» Exercise
In the listing below, print exactly the lines from the first through the one that contains "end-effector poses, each".

» Data segment
<<<<
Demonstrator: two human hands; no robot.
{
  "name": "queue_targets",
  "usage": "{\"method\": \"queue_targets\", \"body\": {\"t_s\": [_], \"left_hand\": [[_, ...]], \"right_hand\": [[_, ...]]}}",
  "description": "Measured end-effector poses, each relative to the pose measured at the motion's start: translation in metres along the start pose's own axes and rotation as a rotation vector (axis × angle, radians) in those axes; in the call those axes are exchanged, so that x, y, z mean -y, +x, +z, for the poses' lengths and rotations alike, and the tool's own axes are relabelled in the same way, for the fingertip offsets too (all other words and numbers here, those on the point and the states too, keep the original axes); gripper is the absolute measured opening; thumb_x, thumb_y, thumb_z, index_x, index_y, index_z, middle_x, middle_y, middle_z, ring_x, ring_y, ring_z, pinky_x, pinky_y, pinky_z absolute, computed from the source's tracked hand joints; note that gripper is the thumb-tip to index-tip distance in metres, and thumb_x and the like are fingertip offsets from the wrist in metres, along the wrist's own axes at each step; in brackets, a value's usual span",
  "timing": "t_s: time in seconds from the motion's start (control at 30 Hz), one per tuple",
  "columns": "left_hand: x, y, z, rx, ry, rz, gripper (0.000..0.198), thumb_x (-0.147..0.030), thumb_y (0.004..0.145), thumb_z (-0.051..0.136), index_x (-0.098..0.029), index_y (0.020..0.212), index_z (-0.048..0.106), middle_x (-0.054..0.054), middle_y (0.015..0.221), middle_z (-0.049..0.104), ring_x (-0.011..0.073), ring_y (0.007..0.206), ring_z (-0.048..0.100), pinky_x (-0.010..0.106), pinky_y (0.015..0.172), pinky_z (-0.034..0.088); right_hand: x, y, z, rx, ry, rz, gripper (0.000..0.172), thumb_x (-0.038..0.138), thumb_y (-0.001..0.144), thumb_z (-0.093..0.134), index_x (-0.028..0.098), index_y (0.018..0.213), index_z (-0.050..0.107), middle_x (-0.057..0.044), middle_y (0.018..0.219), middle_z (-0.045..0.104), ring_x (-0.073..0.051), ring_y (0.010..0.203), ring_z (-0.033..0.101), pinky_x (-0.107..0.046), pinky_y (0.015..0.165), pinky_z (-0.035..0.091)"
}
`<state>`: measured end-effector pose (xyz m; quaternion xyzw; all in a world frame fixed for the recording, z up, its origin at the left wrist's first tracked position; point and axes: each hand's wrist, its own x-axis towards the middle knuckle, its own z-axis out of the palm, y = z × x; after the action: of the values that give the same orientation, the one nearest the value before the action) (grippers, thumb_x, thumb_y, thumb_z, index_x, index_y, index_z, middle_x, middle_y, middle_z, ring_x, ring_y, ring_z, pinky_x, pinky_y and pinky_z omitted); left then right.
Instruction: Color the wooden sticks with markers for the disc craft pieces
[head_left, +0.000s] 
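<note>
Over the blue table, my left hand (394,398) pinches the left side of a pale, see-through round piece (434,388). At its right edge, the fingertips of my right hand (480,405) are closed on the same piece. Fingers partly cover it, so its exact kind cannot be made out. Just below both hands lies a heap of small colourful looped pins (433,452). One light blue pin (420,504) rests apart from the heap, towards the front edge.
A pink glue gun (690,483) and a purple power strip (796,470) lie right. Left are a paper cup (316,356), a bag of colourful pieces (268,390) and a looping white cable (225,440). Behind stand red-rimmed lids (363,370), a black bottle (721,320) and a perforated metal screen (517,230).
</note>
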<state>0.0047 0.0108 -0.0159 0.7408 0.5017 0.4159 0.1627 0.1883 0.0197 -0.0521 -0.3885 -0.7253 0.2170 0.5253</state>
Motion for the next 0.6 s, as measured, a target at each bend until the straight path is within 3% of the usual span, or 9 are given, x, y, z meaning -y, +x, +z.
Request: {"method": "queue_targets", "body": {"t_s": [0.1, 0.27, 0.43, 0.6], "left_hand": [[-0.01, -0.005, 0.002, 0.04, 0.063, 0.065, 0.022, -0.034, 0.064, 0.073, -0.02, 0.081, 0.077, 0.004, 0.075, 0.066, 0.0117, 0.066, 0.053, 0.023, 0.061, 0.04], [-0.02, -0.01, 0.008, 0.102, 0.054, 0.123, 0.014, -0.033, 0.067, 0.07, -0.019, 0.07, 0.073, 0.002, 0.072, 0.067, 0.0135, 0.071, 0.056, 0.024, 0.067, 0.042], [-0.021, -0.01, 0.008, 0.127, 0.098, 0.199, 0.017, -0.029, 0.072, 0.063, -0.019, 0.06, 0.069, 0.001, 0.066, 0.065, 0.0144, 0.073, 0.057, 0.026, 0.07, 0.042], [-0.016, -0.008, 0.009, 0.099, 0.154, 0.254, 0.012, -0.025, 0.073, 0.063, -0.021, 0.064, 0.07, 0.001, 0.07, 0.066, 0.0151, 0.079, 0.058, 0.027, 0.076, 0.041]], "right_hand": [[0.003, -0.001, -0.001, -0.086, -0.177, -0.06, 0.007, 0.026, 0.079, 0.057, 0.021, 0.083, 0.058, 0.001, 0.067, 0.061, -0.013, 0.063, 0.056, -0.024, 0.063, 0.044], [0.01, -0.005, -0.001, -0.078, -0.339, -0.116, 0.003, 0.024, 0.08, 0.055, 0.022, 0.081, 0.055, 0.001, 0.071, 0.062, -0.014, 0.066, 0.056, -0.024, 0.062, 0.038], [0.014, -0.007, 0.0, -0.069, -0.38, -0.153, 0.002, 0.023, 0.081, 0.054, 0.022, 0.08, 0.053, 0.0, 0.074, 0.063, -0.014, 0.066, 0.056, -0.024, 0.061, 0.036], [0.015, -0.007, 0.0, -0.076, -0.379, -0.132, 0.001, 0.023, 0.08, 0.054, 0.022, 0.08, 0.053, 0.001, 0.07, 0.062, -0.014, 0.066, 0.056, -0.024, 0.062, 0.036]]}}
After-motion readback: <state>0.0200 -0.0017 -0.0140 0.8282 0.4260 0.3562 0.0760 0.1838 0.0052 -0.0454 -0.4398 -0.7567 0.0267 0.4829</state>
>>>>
» Task output
Demonstrator: two human hands; no robot.
{
  "name": "queue_targets",
  "usage": "{\"method\": \"queue_targets\", \"body\": {\"t_s\": [_], \"left_hand\": [[_, ...]], \"right_hand\": [[_, ...]]}}",
  "description": "Measured end-effector poses, each relative to the pose measured at the motion's start: translation in metres along the start pose's own axes and rotation as a rotation vector (axis × angle, radians) in those axes; in the call those axes are exchanged, so that x, y, z mean -y, +x, +z, for the poses' lengths and rotations alike, and the tool's own axes are relabelled in the same way, for the fingertip offsets too (all other words and numbers here, those on the point and the states too, keep the original axes); gripper is the absolute measured opening; thumb_x, thumb_y, thumb_z, index_x, index_y, index_z, middle_x, middle_y, middle_z, ring_x, ring_y, ring_z, pinky_x, pinky_y, pinky_z absolute, computed from the source's tracked hand joints; note that gripper is the thumb-tip to index-tip distance in metres, and thumb_x and the like are fingertip offsets from the wrist in metres, along the wrist's own axes at each step; in brackets, a value's usual span",

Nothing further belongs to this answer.